Page MenuHomePhabricator

Softcatalà translator - requested for integration as an MT service for CX
Closed, ResolvedPublic

Description

Details of this system as follows:

Name of the translator "Softcatalà translator"

API Calls:
https://api.softcatala.org/v2/nmt/listPairs

Project: https://github.com/Softcatala/nmt-softcatala

Translation service: https://www.softcatala.org/traductor/

The translation models support the following language pairs:

  1. German (de) ↔ Catalan (ca)
  2. English (en) ↔ Catalan (ca)
  3. French (fr) ↔ Catalan (ca)
  4. Galician (gl) ↔ Catalan (ca)
  5. Italian (it) ↔ Catalan (ca)
  6. Japanese (ja) ↔ Catalan (ca)
  7. Dutch (nl) ↔ Catalan (ca)
  8. Occitan (oc) ↔ Catalan (ca)
  9. Portuguese (pt) ↔ Catalan (ca)
  10. Spanish (es) ↔ Catalan (ca)

Event Timeline

Pginer-WMF subscribed.

Editors from Catalan Wikipedia have created a user script to access this service form Content Translation. This signals the interest in using it, and also results in a sub-optimal integration since the readaptation of styles and other rich content is not applied.

The translation tool from Softcatalà is not only the best for Catalan, but currently the most updated and revised for the pairs with Aragonese and Occitan too. Considering that they are neighboring languages, its final deployment would expand the benefits up to 3 minorized languages (1% of the total existing languages on Wikipedia).

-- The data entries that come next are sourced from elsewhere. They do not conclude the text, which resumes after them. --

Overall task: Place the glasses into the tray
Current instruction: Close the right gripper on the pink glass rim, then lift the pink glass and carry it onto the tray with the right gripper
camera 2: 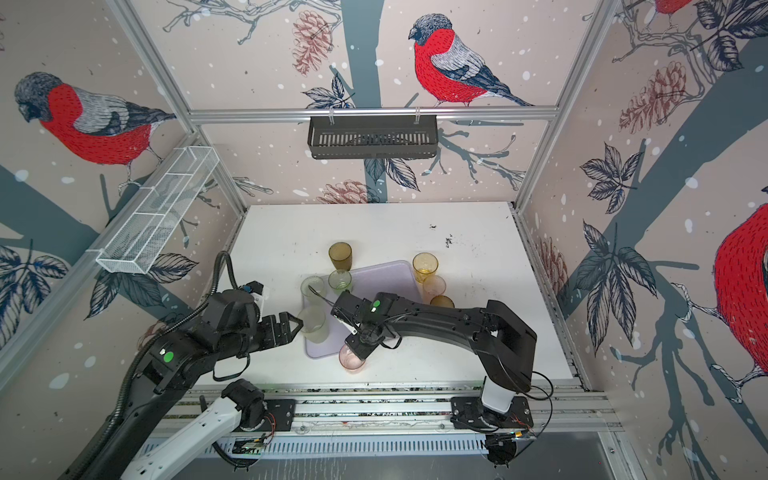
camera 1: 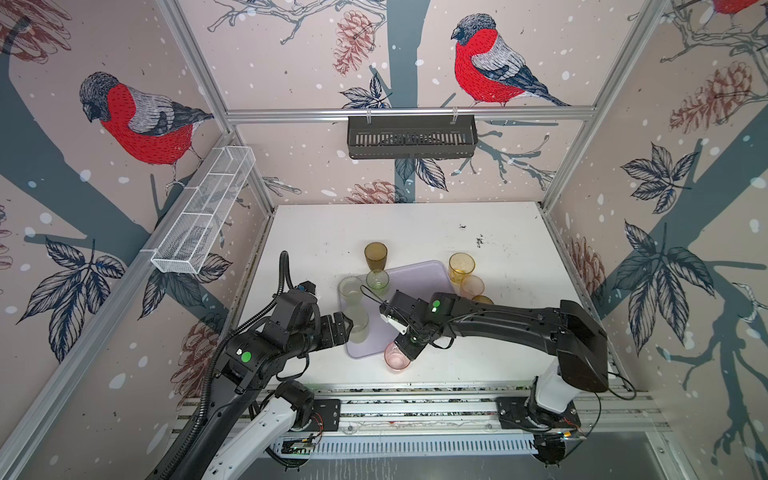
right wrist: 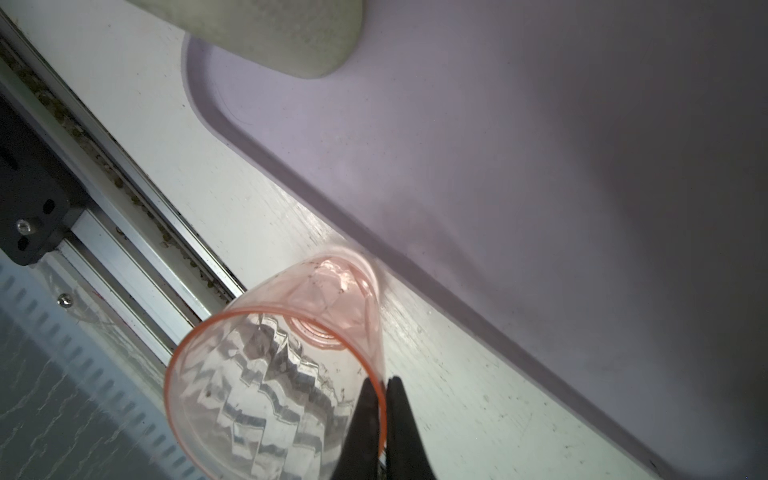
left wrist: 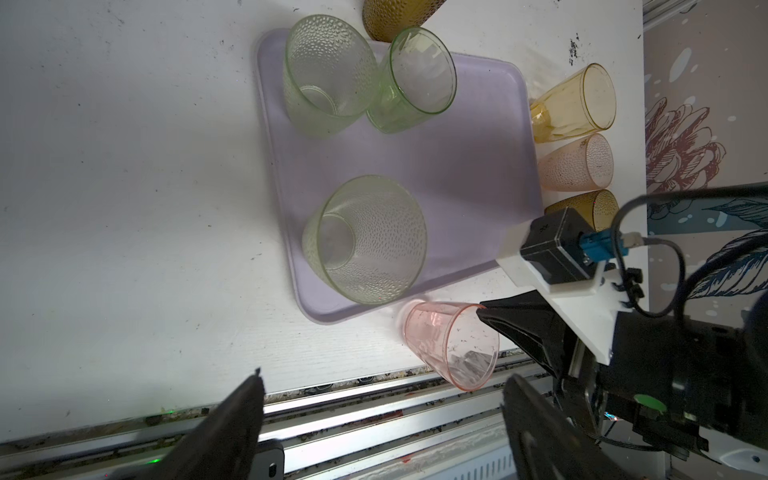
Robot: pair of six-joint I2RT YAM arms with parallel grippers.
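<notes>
**Operator:** State the grip on the pink glass (right wrist: 274, 374).

**Technician:** The right pincer (right wrist: 381, 380) is clenched on its wall at the rim, with one finger inside the mouth and one outside. A rim pinch suits a tumbler whose mouth is wider than its base and leaves the base free for setting down. The pink glass is outside the tray (left wrist: 457, 187), on the table (left wrist: 124, 208), with its base just beside the tray's near rim.

**Operator:** Why is the left pincer (camera 1: 344, 326) positioned as it is?

**Technician:** It is released and empty, with its jaws wide apart. It sits level with the near pale green glass (left wrist: 365, 239), which stands in the tray by the near corner. This is judged to be a standby position clear of the right arm's path.

**Operator:** List the remaining glasses.

**Technician:**
- **In the tray:** the far pale green glass (left wrist: 328, 79) and the brighter green glass (left wrist: 411, 79) stand side by side at the far end.
- **On the table:** the amber-yellow glass (left wrist: 573, 104) and the peach glass (left wrist: 577, 166) are lined up close along the tray's right rim.

**Operator:** What cannot be confirmed?

**Technician:**
- One dark brown glass (left wrist: 590, 205) is mostly hidden behind the right wrist camera.
- The other brown glass (camera 1: 375, 255) is cut off in the left wrist view.
- In both top views the right wrist covers its own fingertips.
- It cannot be told whether the pink glass touches the tray rim or is clear of the table.
</notes>
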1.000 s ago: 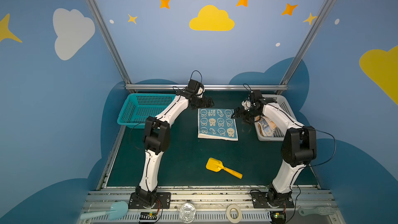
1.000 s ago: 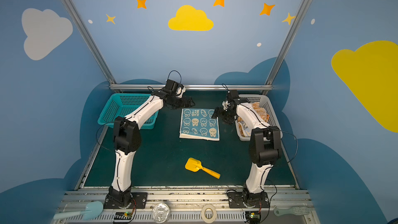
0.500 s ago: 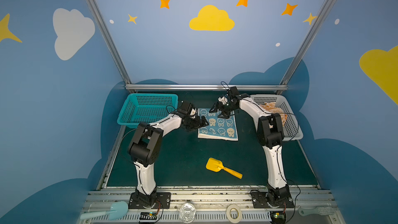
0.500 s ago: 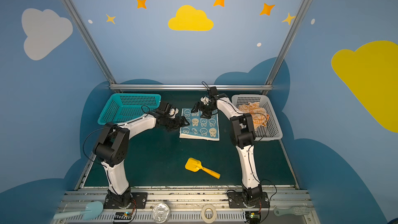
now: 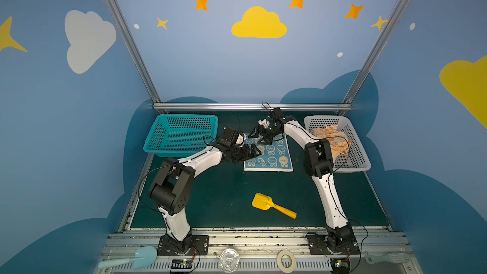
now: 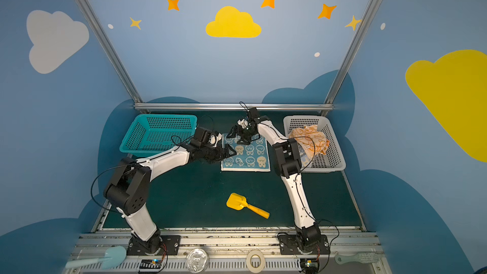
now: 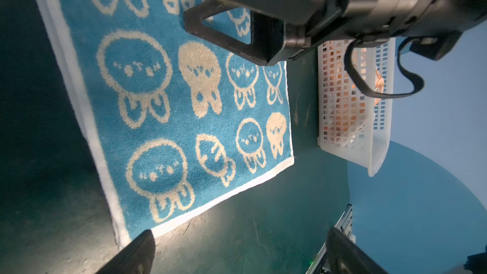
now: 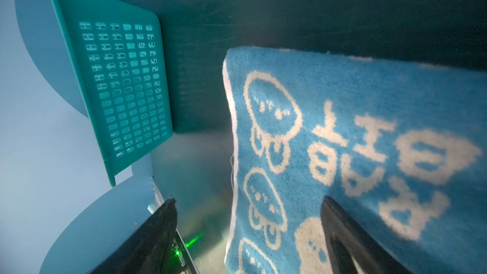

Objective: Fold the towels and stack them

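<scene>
A blue-and-cream towel (image 5: 274,154) (image 6: 251,155) printed with rabbit faces lies flat in the middle of the green table. My left gripper (image 5: 251,152) (image 6: 228,151) hovers open at its left edge. In the left wrist view its fingers (image 7: 137,251) stand wide apart by the towel's (image 7: 171,101) near-left corner, nothing between them. My right gripper (image 5: 259,137) (image 6: 238,137) is open over the far-left corner. In the right wrist view one of its fingers (image 8: 342,235) is over the towel (image 8: 355,141) and the other is off it. Crumpled orange-and-cream towels (image 5: 329,138) (image 6: 311,138) lie in the white basket.
The white basket (image 5: 361,162) (image 7: 350,133) stands at the right and a teal basket (image 5: 168,133) (image 8: 118,88) at the far left. A yellow scoop (image 5: 271,205) lies on the near table. A tape roll (image 5: 286,260) and a light blue spatula (image 5: 131,259) rest on the front rail.
The left gripper came down from the far side to the towel's left edge. The right gripper swung from the white basket to the towel's far-left corner. Little has moved in the last half second.
</scene>
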`<control>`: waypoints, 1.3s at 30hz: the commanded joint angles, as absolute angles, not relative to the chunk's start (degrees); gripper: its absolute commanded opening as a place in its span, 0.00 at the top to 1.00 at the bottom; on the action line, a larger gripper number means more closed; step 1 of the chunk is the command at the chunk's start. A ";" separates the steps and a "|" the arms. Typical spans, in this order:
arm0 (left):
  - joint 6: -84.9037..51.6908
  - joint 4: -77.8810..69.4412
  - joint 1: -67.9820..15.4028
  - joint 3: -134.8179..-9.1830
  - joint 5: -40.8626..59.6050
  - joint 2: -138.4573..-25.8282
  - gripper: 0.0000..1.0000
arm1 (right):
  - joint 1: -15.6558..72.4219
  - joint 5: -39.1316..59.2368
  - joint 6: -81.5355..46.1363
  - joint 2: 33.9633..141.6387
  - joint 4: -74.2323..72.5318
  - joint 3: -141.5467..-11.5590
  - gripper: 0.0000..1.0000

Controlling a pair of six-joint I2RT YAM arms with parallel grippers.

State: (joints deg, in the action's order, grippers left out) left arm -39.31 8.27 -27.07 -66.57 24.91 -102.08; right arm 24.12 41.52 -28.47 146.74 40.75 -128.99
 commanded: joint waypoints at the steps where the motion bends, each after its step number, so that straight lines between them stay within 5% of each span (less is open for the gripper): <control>1: -39.73 7.56 -27.50 -65.50 25.69 -101.94 0.00 | 24.46 41.67 -27.83 147.25 42.37 -130.20 0.15; 15: -42.28 0.35 -30.40 -72.33 29.20 -109.76 0.00 | 23.51 42.19 -27.50 142.16 40.99 -125.76 0.15; 39: -41.71 -2.36 -28.92 -58.68 27.32 -111.28 0.00 | 17.43 40.88 -23.71 147.86 44.49 -127.13 0.15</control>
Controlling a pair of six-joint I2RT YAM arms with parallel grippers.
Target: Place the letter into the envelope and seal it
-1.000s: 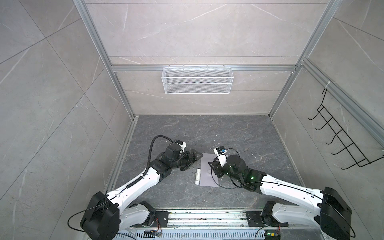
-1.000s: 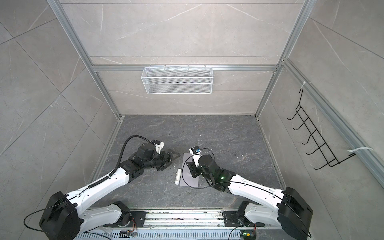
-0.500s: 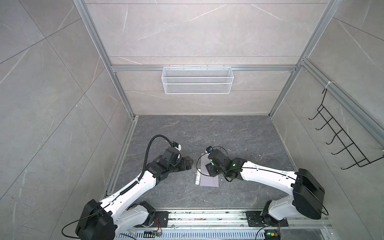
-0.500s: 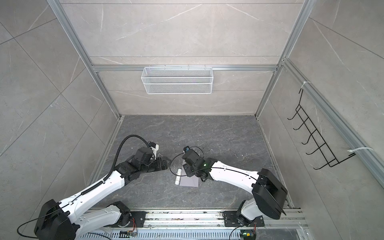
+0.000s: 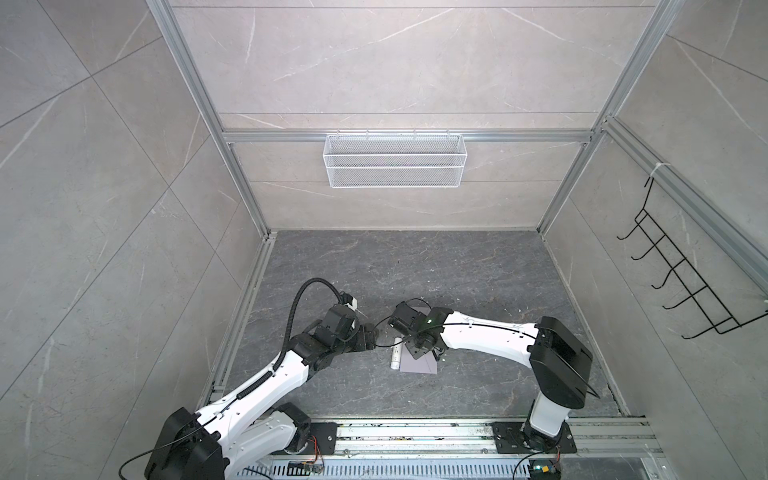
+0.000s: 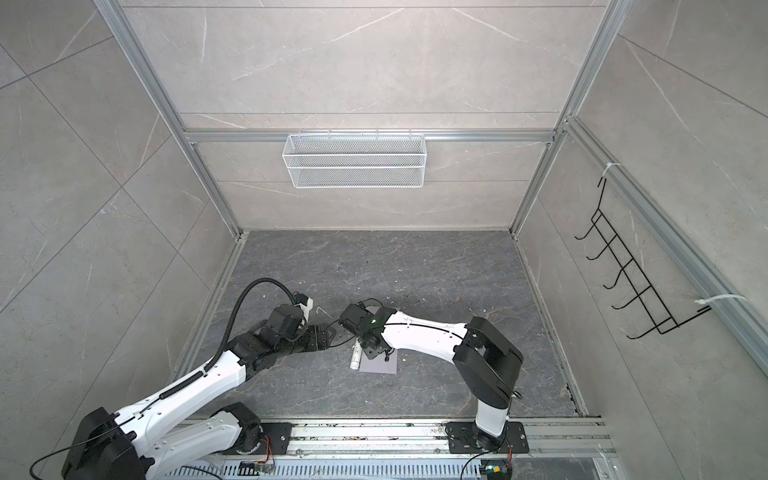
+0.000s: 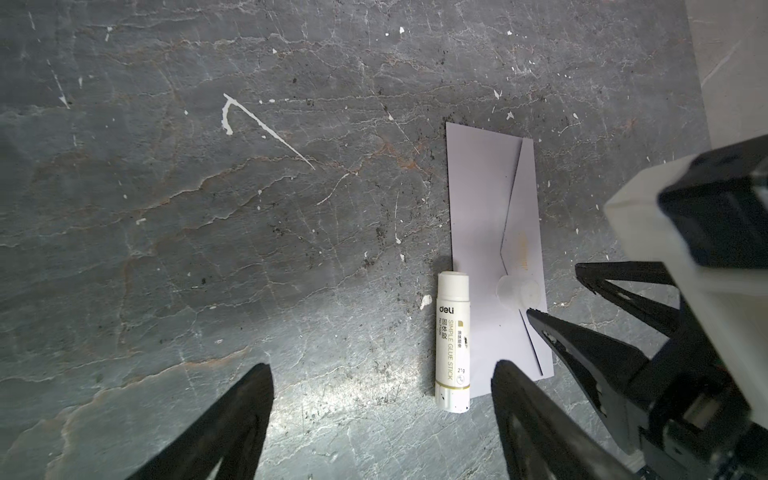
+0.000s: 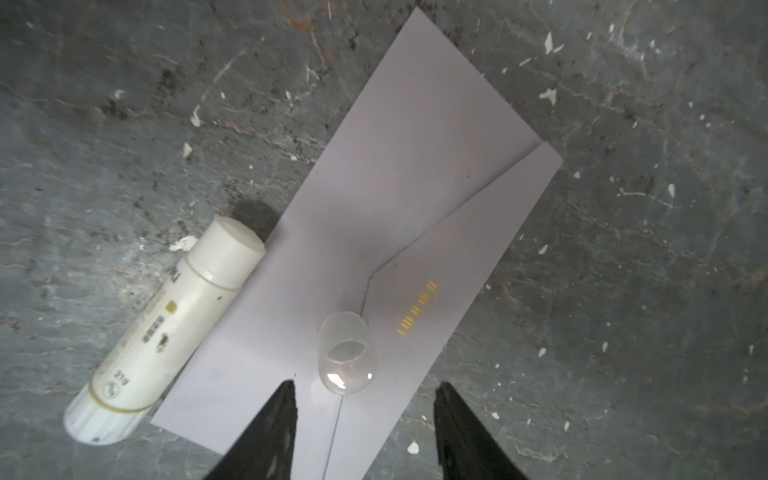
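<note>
Envelope (image 5: 417,366): lies flat on the dark stone floor (image 5: 478,291), at about 6 o'clock from the floor's centre in both top views. Pale lavender-grey, flap side up. The pointed flap is folded down onto the body, with the small orange mark (image 8: 415,308) on it. Whether the flap is stuck down cannot be told.

Glue stick (image 7: 452,340): white, lying on its side just beside the envelope's long edge at 9 o'clock in a top view.

Clear cap (image 8: 347,353): on its side on the envelope, near the flap's point.

Right gripper (image 8: 365,415): hangs over the envelope's near end, with its arm reaching in from 3 o'clock. Jaws apart, nothing between them. The cap sits just ahead of the fingertips; contact cannot be told.

Left gripper (image 7: 382,399): at 9 o'clock of the glue stick, jaws spread wide and empty.
</note>
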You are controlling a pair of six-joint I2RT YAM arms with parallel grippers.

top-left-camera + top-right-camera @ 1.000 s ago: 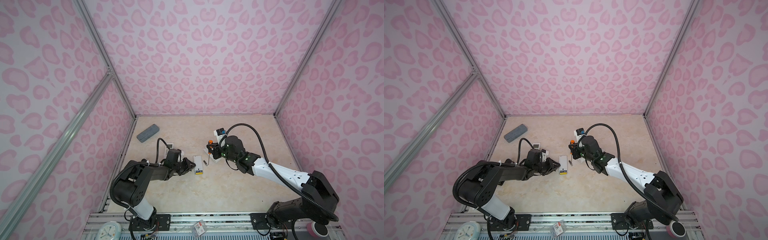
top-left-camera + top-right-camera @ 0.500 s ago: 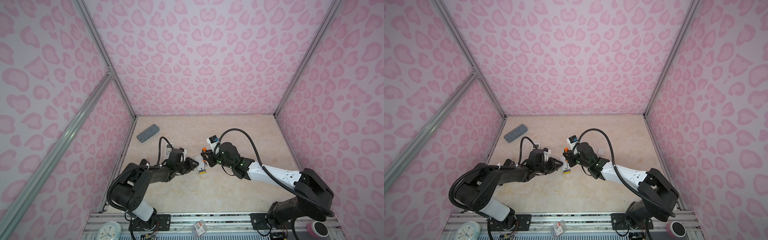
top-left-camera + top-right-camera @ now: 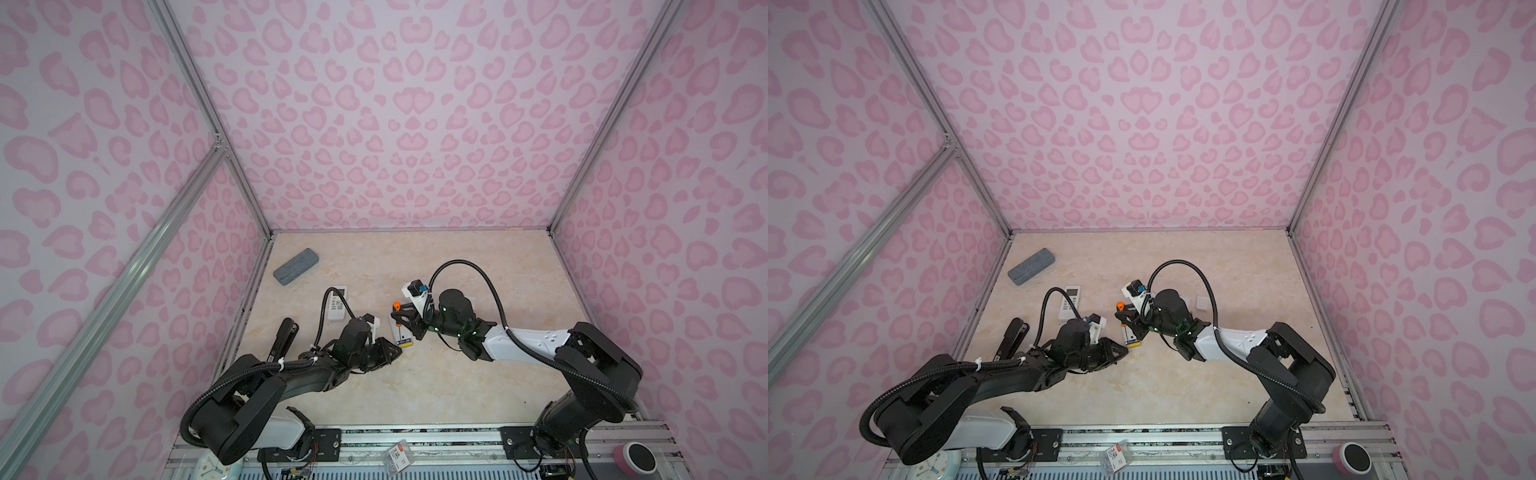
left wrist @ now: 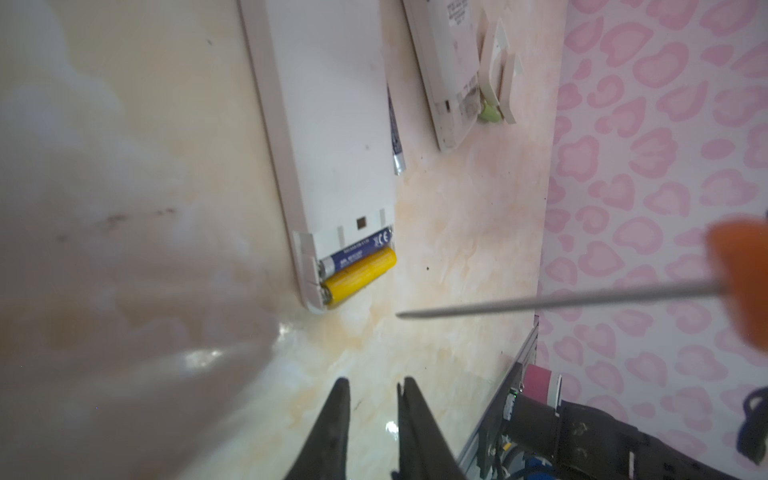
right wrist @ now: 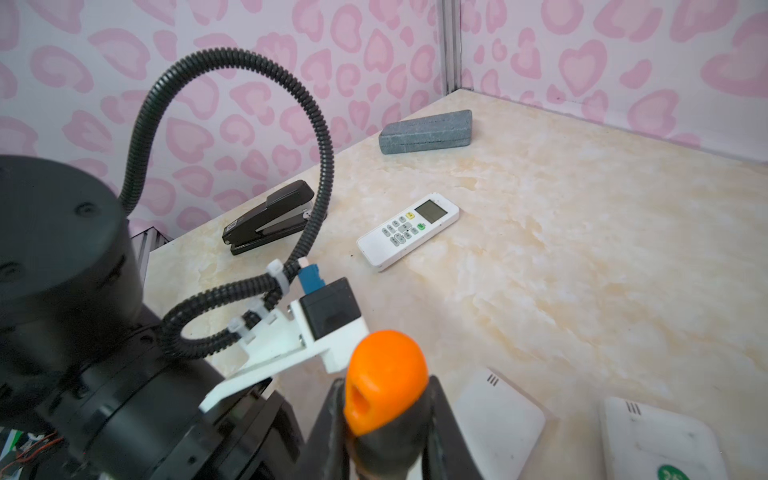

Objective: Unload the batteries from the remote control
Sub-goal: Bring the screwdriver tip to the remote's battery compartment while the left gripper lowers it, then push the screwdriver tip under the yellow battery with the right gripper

Just to make sure everyone is on the same page: Aragonese and Occitan translators at Softcatalà are Apertium under the hood, and should be live with the existing apertium integration

The integration of Softcatalà on the list would be a great improvement for the Catalan Wikipedia. Other translate tools often have trouble with our language, but Softcatalà uses models specifically made to improve on those cases.

It should be easy to integrate as well. It's based on Apertium, so it uses the same language tags (languagenames.json), and probably a very similar translateText function. The user script we made could also be used as a basis for the call prompt.

This project provides CTranslate2 optimized models. That is a good news because WMF's self hosted neural machine translation service MinT can include such models.

Change 927610 had a related patch set uploaded (by Santhosh; author: Santhosh):

[mediawiki/services/machinetranslation@master] Add SoftCatala NMT model for en->ca

https://gerrit.wikimedia.org/r/927610

Change 927610 merged by jenkins-bot:

[mediawiki/services/machinetranslation@master] Add SoftCatala NMT model for en->ca

https://gerrit.wikimedia.org/r/927610

Change 929038 had a related patch set uploaded (by KartikMistry; author: KartikMistry):

[operations/deployment-charts@master] Update MinT to 2023-06-10-124931-production

https://gerrit.wikimedia.org/r/929038

Change 929038 merged by jenkins-bot:

[operations/deployment-charts@master] Update MinT to 2023-06-10-124931-production

https://gerrit.wikimedia.org/r/929038

Mentioned in SAL (#wikimedia-operations) [2023-06-12T06:54:26Z] <kart_> Updated MinT to 2023-06-10-124931-production (T284905)

This is deployed in production. While using CX(or SX), for en->ca, MinT will be listed as additional MT provider. You may set it as default too using the button next to the selector. The English->Catalan Machine translation is provided by SoftCatala model. Any feedback on the performance, translation quality is welcome.

Hi. What is the state of deployment for the other language pairs like Dutch to Catalan? I just tried to use it via the Content Translation tool and it’s not available yet at all.

@Pginer-WMF SoftCatala is now the default model for en-ca translations but not supported for other language pairs. I'm not sure there is an immediate plan for support other language pairs, too. Should this task be moved to the backlog?

We plan to re-run the report on machine translation service usage (T338606) by the end of September, and propose a series of changes about default services and default models based on the data. As part of those we can include the use of Softcatalà for additional pairs. Running the report again a coumple months after the changes would allow to have more signals about the effects of the change.
Meanwhile I also plan to check multiple samples with both NLLB-200 and Softcatalà models.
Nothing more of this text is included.